WHAT IS NEEDED: Provide only the number of lines below that contain the word "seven".

Data records:
┄┄┄┄┄┄┄┄┄┄
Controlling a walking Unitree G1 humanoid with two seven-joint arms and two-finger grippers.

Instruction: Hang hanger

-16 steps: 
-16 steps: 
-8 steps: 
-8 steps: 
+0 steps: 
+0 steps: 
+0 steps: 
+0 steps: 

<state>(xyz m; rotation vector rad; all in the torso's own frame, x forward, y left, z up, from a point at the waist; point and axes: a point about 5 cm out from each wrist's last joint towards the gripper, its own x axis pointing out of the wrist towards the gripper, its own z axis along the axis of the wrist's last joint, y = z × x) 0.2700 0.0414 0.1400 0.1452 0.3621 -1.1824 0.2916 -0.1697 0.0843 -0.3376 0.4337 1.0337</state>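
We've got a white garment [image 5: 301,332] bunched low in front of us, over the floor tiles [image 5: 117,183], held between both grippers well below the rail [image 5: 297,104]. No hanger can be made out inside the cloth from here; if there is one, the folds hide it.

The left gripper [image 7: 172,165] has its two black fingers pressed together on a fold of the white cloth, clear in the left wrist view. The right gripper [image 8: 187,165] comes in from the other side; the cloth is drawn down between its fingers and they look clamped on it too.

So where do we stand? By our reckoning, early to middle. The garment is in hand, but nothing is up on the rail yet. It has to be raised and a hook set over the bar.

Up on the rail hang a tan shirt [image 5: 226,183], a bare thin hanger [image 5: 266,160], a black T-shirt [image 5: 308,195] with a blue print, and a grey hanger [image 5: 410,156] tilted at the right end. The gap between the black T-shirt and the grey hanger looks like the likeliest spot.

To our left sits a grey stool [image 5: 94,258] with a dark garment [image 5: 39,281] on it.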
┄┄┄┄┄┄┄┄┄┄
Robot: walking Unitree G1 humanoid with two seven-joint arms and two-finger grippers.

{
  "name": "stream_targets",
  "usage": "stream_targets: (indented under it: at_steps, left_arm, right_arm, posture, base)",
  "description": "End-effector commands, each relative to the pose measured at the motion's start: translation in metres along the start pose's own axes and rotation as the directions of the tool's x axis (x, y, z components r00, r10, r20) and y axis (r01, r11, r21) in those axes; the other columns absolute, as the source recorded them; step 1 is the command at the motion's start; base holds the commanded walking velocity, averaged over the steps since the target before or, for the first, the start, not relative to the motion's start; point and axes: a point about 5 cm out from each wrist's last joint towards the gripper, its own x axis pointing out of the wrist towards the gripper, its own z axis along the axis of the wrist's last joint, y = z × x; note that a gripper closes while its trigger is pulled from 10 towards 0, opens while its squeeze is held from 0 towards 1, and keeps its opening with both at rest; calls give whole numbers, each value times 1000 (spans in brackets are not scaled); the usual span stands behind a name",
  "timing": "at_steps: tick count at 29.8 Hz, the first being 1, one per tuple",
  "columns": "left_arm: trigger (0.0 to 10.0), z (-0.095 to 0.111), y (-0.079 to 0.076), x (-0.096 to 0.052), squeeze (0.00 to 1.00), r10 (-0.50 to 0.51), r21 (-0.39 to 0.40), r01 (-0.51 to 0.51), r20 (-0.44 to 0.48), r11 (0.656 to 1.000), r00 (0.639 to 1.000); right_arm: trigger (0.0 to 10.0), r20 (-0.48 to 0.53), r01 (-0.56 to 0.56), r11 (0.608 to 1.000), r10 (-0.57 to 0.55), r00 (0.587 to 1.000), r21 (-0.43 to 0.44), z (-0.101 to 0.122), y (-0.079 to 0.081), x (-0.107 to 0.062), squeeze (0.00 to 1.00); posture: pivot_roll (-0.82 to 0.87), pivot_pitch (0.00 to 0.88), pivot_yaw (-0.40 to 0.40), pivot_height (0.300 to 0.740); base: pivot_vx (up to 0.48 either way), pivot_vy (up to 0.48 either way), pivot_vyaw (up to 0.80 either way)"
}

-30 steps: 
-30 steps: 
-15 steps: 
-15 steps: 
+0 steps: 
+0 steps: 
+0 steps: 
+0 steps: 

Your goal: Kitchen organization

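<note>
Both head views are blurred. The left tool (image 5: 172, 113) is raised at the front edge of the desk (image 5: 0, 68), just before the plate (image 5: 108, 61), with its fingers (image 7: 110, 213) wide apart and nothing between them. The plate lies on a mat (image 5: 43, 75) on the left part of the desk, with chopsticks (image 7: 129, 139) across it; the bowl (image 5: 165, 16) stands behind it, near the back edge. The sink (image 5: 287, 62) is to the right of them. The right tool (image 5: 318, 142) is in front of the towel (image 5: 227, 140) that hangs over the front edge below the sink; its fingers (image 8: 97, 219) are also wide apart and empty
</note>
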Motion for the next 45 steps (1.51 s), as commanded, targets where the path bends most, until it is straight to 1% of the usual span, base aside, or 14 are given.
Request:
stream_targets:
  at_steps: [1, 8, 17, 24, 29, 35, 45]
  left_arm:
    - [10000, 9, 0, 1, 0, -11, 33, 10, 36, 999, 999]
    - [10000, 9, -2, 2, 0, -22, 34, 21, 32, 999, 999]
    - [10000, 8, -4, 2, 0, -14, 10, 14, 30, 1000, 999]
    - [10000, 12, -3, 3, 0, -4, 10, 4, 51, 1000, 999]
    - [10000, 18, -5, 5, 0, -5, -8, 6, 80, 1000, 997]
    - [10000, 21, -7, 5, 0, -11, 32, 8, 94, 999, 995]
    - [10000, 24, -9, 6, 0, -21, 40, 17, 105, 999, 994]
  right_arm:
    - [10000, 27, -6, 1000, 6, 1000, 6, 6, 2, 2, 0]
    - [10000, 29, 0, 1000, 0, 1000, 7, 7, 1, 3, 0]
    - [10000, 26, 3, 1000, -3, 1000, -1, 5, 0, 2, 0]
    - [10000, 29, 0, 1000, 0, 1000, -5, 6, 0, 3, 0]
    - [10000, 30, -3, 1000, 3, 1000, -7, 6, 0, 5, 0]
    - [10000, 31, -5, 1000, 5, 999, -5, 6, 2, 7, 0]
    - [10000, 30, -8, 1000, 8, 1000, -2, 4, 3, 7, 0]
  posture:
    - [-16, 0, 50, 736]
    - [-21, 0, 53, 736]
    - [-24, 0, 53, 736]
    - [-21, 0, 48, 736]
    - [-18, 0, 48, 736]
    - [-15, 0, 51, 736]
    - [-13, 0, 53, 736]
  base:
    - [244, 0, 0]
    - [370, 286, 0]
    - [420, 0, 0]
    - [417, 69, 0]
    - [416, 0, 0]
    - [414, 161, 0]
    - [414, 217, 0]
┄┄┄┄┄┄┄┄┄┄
WORKED SOLUTION: 2